Ninguém suportaria ser apontado e criticado. Ainda mais com o firmamento transmitindo para todo o mundo!
Agora, todos, desde nobres a plebeus, saberiam que ele fora repreendido pelo firmamento! E que ele morreria por causa das pílulas!
Era uma morte social irreversível.
Os ministros civis e militares ficaram em silêncio absoluto.
O chanceler Pei Du, além de se sentir constrangido pelo imperador, sentiu um certo alívio. O imperador era bom, revisou leis, organizou os exames e a gestão financeira, sendo um monarca bastante decente, a ponto de alguns o chamarem de "Pequeno Taizong".
Mas ele era supersticioso demais com deuses e Budas, impossível de ser contido. Comia pílulas todos os dias, tinha um temperamento explosivo e matava eunucos frequentemente, deixando todos em perigo.
Agora, finalmente, alguém apontava os erros do imperador!
O chanceler disse: "Vossa Majestade, o firmamento já foi tão claro, espero que o senhor pare de tomar pílulas e de executar alquimistas!"
O Imperador Xianzong, Li Chun, respirou fundo, fechou os olhos e respondeu, um tanto desanimado: "Muito bem, farei como pede."
Como se lembrasse de algo, tentando recuperar sua imagem, ele fingiu sede de talentos: "Este Li He, Li Changji, de que o firmamento fala, não trabalha no Ministério dos Ritos? Chamem-no aqui imediatamente!"
Na verdade, ele nunca tinha ouvido o nome de Li He antes.
Como Li He o criticava indiretamente, Li Chun até queria cortar sua cabeça.
Na verdade, num futuro próximo, ele também queria cortar a cabeça de Han Yu por não permitir a recepção de uma relíquia budista.
Este par de mestre e discípulo tinha um entendimento mútuo notável quando se tratava de criticar o imperador, fazendo-o desejar matá-los.
O chanceler já havia perguntado sobre o paradeiro de Li He e disse, constrangido: "Li Changji já renunciou ao cargo e voltou para casa. Changgu, em Henan, é muito longe de Chang'an; já enviamos alguém para buscá-lo, não sabemos quando teremos notícias."
"Vossa Majestade, se o firmamento souber que Li He pôde limpar seu nome, certamente protegerá a Dinastia Tang. Vossa Majestade é sábio!"
O Imperador Xianzong ficou satisfeito, fazendo uma expressão de pesar: "Um talento tão grande não poder participar dos exames é uma perda imensa para a Dinastia Tang. Vou fazer justiça a ele!"
"Quem diria que na nossa gloriosa Tang haveria algo tão insano; não poder prestar exames por causa do nome do pai é um absurdo."

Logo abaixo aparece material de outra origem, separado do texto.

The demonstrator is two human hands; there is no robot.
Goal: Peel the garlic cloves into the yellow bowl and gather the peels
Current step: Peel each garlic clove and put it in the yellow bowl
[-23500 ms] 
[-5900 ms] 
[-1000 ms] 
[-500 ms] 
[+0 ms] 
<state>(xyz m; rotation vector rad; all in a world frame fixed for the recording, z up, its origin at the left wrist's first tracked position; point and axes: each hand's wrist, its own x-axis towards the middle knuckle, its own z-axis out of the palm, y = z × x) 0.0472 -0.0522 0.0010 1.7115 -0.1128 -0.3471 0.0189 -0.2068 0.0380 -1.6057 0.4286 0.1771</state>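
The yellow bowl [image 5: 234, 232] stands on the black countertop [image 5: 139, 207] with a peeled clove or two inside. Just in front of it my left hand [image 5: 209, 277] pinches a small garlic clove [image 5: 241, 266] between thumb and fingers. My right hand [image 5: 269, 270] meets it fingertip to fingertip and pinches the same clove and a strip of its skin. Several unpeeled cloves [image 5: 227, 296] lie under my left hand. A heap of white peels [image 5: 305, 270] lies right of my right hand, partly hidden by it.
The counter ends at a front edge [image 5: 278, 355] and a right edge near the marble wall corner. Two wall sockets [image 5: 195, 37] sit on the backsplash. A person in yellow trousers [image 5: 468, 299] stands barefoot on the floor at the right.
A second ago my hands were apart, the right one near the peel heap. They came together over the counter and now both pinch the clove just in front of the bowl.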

"Ah, a burocracia de base não tem medida, eu nunca puniria ninguém por questões triviais como nomes!"
Nesse momento, como se lembrasse de algo, ele perguntou: "E Han Yu? Chamem Han Yu, esse mestre da literatura, quero discutir poesia com ele. Faz tempo que não o vejo na corte."
Assim que terminou de falar, todos ficaram em silêncio, o ar tornou-se gélido.

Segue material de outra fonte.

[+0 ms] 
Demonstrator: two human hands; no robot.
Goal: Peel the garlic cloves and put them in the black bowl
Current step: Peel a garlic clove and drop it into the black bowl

O Imperador Xianzong, Li Chun, não entendeu: "Por que não falam? O que há de errado no que disse?"
Pei Du disse em voz baixa: "Vossa Majestade esqueceu? O filho do governador de Jingnan, Pei E, era medíocre e superficial, e todos tinham vergonha de usar seu nome de cortesia."
"Mas Han Yu tinha uma amizade próxima com a família dele, então, ao se despedir de Pei E, escreveu um prefácio onde usou o nome de cortesia de Pei E."
"Alguns ministros denunciaram isso, considerando Han Yu desprezível, então o senhor o rebaixou a Vice-Ministro do Príncipe Herdeiro. Claro que ele não pode comparecer à corte."
Han Yu, assim como Li He, caiu na armadilha dos nomes.
O Imperador Xianzong, Li Chun: "..."
O vídeo, que virou todos os planos de cabeça para baixo, continuava a ser reproduzido.
[Resumindo, nos três anos em Chang'an, Li He teve problemas no trabalho, sua esposa faleceu, sua saúde estava debilitada e seu estado mental era deplorável.]
[Ele viu a arrogância, o luxo e a exploração do povo pela classe dominante, mas não podia mudar nada. Ele simplesmente não suportava mais.]